Banana Cupcakes with Chocolate Ganache Frosting

Here it is ya'll: A sinfully good treat you can write off as a serving of fruit. That is, if you eat five at a time like I did....

Banana Cupcakes

From Butter Lane Bakery in NYC
Makes 18 cupcakes
1 ½ cups sugar
1 stick butter, softened
2 eggs
1 ½ tsp. vanilla
2 cups flour
¼ tsp. baking powder
¼ tsp. baking soda
¼ tsp. salt
1 cup buttermilk (or 1 cup milk with 1 tbsp. lemon juice)
1 ¼ cups ripe banana, mashed

Preheat oven to 350 degrees. Prepare muffin pans with paper cups or grease and dust with flour. Cream butter and sugar in a mixer with the paddle attachment, or use a wooden spoon in a bowl. Add eggs and vanilla and mix until smooth. Combine all dry ingredients and mix into batter in 3 parts, alternating with buttermilk. Mix for 2 minutes. Gently fold in mashed banana. Scoop into prepared pan, filling cups 2/3 full. Bake 20-25 minutes, just until a toothpick comes out clean.

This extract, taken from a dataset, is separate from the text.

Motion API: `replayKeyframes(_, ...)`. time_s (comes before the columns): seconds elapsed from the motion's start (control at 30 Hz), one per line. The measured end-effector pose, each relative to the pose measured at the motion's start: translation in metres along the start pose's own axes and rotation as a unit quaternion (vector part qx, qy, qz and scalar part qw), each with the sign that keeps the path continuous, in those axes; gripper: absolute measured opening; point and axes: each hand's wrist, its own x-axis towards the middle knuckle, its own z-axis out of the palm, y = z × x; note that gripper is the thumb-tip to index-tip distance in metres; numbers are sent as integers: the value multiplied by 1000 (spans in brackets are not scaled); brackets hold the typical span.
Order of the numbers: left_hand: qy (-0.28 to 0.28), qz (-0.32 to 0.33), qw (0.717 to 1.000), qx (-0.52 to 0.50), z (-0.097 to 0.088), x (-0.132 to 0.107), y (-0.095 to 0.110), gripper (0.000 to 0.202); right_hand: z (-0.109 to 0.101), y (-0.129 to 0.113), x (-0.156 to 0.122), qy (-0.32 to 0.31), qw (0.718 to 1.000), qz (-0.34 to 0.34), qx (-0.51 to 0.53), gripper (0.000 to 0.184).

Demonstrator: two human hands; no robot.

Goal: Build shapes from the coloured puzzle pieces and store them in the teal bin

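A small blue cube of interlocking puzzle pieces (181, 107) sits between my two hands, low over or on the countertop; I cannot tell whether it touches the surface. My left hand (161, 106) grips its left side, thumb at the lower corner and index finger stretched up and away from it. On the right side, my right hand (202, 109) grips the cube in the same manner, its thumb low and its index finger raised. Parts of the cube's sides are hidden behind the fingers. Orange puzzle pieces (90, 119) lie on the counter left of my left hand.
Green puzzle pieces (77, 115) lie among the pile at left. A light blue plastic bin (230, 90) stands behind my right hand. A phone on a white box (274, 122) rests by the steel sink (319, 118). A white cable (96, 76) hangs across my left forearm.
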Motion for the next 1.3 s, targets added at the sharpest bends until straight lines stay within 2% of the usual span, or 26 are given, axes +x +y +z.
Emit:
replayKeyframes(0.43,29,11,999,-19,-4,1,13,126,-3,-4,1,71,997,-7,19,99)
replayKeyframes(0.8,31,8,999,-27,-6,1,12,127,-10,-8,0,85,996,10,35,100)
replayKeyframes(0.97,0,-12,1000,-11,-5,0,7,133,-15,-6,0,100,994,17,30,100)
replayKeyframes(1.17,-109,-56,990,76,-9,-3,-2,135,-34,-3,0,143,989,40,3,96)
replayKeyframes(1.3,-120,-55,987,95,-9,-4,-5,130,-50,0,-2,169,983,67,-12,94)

Chocolate Ganache Frosting
*This is super dark, almost like spreadable chocolate. Not for the faint of heart, but I always say milk chocolate is for pussies.

Makes 2 cups-ish
8 oz. good quality dark chocolate (I like around 60% cocoa), chopped
1 cup heavy cream
2 tbsp. honey or light corn syrup

In a small saucepan, bring the cream and honey to a simmer. Remove from heat, add the chocolate, and slowly stir until all the chocolate is melted and incorporated. Pour the ganache into a wide dish, such as a sheetpan with sides or casserole. This will help it to cool faster and more evenly. Pop in the fridge for a bit until set but still spreadable.

1 comment:

Allison said...

I concur with the milk chocolate comment! Hey....keep up with this thing, especially now that you're moving around! It's be nice to pop in and see what you're up to. Best of luck with it all!